**PROBLEM REQUIREMENTS:** Check each line of the data below for the string "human". Then give the number of lines that have it, without anything else.

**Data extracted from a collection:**
--------------------------------
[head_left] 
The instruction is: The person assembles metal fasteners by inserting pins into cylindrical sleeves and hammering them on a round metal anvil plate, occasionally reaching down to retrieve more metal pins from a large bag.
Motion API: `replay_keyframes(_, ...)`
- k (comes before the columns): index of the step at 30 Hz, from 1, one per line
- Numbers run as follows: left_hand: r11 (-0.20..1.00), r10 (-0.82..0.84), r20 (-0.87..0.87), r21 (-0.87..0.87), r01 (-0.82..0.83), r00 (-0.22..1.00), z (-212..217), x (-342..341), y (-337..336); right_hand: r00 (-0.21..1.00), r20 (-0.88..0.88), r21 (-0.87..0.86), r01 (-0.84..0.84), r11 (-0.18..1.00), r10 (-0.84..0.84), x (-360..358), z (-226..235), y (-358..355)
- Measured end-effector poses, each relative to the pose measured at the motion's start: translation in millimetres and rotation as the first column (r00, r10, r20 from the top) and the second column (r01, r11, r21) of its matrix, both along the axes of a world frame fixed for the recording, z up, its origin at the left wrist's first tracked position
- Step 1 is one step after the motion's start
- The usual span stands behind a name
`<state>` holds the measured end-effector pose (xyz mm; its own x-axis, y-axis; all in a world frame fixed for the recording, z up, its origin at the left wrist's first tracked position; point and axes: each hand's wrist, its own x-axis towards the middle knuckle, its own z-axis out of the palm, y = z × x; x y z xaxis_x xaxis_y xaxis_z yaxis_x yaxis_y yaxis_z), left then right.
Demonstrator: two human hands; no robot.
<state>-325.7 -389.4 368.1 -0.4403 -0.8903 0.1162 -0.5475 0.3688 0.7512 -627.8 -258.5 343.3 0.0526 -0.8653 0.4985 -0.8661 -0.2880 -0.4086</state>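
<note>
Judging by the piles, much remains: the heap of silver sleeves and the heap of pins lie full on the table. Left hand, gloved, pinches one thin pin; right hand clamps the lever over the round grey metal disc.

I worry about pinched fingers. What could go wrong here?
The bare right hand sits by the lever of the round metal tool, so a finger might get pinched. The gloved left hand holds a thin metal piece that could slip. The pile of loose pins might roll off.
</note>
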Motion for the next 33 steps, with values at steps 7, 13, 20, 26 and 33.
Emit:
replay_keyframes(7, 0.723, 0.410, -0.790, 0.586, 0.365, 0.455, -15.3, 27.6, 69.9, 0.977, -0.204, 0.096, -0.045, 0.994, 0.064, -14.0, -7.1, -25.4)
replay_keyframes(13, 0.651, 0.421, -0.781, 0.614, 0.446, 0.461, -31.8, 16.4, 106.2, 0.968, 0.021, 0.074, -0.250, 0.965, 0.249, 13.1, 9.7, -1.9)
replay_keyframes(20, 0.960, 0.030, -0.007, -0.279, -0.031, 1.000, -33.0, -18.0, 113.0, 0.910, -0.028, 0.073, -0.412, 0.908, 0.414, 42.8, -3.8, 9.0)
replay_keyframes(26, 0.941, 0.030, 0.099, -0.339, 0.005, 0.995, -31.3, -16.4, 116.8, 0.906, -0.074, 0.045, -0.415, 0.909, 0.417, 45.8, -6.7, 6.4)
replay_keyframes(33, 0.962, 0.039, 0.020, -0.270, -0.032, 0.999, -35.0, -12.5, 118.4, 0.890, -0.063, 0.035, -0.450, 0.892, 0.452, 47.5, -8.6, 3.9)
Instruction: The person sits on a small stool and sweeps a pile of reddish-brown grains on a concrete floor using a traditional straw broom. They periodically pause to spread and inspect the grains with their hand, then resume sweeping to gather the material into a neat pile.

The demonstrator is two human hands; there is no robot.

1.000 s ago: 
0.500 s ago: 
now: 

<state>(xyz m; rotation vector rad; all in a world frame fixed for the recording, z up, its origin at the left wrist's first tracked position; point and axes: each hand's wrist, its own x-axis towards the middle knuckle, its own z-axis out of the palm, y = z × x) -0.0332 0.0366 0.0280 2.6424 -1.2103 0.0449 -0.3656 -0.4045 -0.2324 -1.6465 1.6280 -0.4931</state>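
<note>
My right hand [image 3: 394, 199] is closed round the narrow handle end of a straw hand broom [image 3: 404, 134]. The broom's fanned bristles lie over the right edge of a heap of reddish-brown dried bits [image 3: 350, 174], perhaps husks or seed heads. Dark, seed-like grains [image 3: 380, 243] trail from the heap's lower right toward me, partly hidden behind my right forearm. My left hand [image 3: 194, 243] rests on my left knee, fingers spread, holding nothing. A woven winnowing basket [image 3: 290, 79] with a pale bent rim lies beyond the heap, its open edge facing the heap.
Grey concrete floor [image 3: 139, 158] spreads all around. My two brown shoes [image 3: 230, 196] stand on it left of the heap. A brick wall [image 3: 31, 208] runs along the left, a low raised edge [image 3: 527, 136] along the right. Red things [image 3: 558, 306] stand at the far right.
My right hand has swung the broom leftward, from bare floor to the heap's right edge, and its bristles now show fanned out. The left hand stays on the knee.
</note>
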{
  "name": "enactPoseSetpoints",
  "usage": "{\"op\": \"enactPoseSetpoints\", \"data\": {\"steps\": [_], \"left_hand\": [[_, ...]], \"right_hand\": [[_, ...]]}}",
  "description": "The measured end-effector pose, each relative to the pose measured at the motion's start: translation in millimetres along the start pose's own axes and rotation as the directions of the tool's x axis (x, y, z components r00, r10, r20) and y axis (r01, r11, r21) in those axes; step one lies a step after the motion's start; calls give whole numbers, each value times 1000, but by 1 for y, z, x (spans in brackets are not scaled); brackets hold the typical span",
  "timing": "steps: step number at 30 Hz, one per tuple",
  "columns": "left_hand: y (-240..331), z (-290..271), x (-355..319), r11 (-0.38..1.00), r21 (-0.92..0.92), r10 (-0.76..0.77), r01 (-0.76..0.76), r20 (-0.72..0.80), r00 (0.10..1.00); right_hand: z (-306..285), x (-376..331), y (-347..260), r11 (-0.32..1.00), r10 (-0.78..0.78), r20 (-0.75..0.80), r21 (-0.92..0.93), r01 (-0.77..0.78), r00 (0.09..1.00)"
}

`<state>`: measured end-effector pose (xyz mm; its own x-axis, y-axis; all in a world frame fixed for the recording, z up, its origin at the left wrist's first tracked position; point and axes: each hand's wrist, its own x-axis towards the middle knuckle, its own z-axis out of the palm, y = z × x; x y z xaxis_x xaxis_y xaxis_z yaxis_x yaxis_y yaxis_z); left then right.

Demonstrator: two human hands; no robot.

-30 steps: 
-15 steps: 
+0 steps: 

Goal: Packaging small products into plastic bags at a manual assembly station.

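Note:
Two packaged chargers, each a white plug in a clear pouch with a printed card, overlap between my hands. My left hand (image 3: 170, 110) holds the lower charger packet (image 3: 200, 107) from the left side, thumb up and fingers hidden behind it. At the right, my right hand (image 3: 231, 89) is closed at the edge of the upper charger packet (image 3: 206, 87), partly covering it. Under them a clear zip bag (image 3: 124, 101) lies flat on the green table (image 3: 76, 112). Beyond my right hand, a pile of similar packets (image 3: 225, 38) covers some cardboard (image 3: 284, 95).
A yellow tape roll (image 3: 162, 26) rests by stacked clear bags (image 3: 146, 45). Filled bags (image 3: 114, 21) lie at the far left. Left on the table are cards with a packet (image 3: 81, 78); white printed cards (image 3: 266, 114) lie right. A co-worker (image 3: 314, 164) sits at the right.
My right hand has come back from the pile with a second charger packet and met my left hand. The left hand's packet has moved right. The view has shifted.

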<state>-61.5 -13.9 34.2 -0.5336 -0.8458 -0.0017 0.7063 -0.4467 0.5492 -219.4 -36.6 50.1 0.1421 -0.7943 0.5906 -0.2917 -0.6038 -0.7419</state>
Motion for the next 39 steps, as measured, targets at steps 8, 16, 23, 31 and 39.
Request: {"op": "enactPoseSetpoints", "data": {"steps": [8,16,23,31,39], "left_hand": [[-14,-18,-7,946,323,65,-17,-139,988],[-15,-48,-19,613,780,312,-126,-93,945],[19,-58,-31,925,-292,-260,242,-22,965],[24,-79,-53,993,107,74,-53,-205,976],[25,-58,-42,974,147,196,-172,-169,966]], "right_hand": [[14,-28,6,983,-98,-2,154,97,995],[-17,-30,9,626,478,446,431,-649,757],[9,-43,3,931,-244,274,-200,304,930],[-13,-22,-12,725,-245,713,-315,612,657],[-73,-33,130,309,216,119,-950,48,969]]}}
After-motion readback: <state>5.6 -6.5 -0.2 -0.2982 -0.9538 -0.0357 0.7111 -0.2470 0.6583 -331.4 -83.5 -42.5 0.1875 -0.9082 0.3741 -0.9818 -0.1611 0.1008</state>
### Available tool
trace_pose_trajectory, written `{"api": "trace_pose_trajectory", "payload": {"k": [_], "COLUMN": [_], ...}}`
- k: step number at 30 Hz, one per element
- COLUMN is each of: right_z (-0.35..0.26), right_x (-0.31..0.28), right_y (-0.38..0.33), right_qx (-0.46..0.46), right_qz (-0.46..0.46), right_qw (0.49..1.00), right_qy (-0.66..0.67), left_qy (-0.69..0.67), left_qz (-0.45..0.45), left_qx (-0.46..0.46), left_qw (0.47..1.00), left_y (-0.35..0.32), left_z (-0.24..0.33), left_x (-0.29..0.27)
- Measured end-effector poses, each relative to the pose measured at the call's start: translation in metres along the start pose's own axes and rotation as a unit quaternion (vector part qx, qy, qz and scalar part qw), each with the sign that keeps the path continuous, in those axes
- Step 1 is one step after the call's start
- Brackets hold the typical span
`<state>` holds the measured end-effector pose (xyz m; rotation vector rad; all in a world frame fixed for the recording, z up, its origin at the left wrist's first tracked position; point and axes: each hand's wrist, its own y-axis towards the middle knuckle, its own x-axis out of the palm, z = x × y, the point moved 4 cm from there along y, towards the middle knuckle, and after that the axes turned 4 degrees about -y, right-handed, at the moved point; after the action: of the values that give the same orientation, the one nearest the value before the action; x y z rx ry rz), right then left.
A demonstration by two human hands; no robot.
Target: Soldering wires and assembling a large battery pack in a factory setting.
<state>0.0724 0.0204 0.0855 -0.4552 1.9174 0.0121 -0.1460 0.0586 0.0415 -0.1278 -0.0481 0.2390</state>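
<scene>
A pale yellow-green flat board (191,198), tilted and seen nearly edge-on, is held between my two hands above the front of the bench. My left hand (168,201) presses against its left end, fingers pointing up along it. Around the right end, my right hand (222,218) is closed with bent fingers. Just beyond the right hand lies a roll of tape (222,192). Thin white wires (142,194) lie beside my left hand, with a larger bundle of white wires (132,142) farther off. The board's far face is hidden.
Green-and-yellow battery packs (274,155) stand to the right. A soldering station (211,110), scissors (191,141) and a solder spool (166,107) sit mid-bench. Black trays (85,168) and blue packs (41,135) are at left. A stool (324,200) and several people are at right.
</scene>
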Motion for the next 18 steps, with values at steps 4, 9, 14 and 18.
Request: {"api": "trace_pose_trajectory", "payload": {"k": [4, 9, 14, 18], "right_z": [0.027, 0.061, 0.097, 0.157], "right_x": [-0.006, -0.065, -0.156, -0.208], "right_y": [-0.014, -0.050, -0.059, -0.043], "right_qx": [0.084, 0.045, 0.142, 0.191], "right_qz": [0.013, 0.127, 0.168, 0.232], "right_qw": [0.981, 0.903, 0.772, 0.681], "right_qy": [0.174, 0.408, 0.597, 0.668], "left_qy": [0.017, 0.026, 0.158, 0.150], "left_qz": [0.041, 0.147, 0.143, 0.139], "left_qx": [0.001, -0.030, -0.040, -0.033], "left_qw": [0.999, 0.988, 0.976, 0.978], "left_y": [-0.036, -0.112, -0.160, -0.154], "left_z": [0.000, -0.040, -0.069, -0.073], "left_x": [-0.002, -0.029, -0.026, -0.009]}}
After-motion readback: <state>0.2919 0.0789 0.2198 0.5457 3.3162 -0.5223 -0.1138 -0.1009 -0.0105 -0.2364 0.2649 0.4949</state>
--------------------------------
**ANSWER TO THIS TASK:** 4